Task description -> Go to the line with "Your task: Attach" in the entries below and write out every line from there through the line with "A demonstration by", exactly and without pictures.

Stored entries
*** Block opens ***

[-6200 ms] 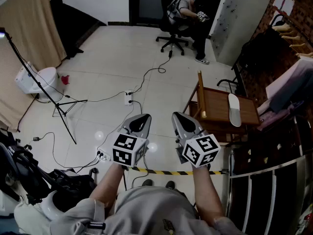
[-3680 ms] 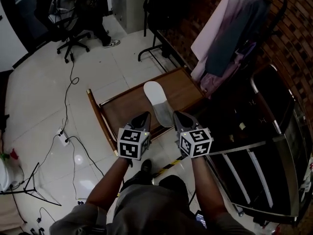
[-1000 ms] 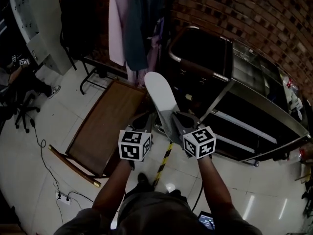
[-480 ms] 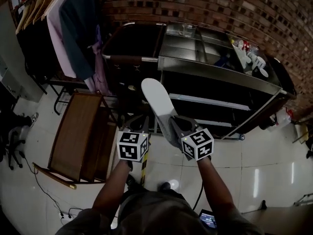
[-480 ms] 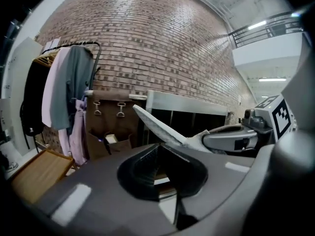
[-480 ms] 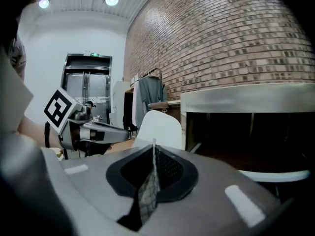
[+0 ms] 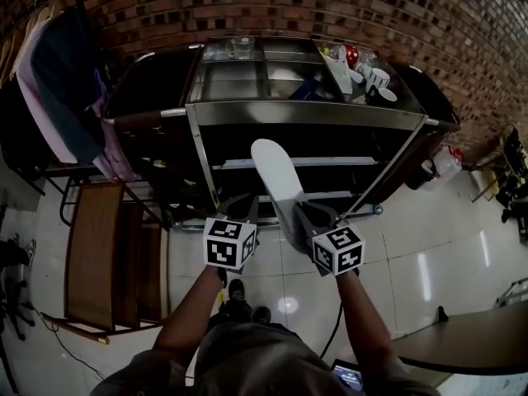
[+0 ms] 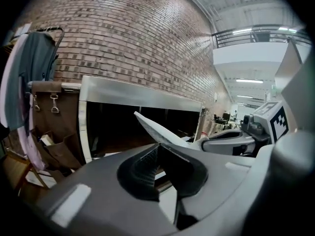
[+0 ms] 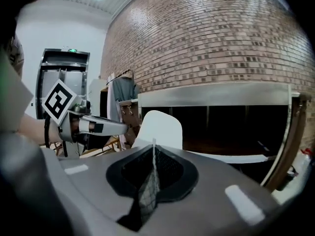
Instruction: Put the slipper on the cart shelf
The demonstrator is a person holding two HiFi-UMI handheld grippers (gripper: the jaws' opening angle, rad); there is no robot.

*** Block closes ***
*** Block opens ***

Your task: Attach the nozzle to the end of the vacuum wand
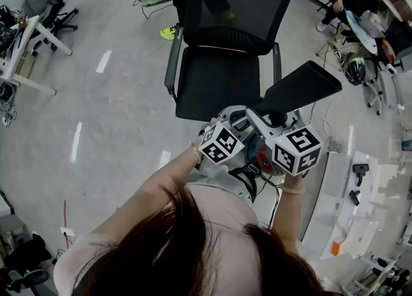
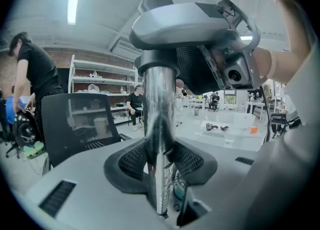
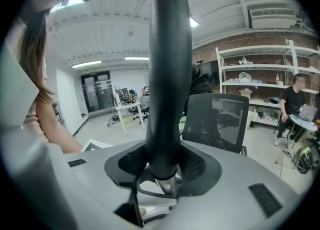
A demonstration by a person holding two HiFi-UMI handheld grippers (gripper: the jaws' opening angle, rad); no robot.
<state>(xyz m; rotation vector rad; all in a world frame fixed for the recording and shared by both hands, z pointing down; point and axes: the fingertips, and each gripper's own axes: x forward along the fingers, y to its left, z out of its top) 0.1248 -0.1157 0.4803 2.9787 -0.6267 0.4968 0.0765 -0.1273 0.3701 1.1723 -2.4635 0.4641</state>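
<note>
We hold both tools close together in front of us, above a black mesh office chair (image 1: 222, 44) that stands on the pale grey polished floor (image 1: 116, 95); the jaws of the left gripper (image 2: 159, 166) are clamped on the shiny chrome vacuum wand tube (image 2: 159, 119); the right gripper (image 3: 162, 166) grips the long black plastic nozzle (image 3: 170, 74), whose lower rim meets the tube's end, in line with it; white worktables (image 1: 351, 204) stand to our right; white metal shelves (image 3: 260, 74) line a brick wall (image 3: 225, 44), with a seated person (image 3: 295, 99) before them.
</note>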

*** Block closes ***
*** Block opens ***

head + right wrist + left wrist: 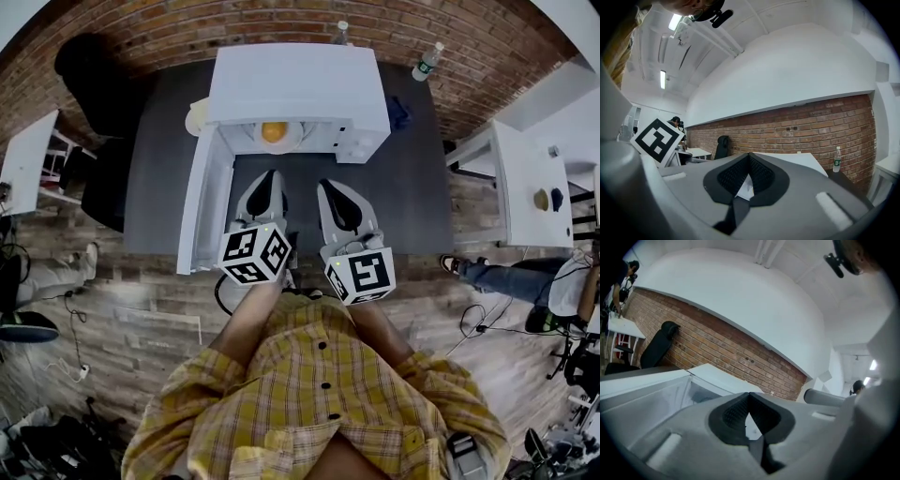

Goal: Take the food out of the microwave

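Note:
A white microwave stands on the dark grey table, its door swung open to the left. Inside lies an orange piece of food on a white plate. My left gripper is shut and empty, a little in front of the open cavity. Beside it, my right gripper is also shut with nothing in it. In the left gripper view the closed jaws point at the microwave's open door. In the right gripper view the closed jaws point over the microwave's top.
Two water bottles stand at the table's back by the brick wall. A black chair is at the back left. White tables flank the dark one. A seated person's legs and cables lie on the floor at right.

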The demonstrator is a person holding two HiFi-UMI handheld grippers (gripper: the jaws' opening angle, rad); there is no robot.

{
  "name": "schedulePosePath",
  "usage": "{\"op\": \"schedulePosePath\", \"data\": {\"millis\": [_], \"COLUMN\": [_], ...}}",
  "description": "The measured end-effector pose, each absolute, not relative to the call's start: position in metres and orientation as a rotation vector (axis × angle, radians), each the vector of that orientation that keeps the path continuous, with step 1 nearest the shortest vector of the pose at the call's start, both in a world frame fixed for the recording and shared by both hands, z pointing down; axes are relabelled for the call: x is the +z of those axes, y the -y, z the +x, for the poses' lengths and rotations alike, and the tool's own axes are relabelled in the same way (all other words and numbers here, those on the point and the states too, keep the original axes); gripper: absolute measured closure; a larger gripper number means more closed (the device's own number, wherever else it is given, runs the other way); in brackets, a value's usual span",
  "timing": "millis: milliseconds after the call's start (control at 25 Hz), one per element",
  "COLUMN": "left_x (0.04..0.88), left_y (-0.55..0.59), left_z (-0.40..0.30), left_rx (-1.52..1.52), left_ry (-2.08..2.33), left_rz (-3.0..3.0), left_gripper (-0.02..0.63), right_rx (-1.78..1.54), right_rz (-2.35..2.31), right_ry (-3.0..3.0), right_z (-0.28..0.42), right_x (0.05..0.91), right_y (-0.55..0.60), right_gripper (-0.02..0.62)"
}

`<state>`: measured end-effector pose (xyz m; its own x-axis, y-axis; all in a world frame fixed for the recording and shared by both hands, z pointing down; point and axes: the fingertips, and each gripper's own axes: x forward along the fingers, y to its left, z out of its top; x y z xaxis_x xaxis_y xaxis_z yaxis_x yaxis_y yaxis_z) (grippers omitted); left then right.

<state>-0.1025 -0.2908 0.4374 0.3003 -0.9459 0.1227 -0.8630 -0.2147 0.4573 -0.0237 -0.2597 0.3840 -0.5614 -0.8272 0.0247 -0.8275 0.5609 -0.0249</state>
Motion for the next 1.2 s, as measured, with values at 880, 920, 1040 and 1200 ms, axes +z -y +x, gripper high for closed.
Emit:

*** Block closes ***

Task output ->
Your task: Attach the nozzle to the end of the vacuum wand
A demonstration by a person holding two HiFi-UMI handheld grippers (gripper: the jaws' opening angle, rad); no robot.

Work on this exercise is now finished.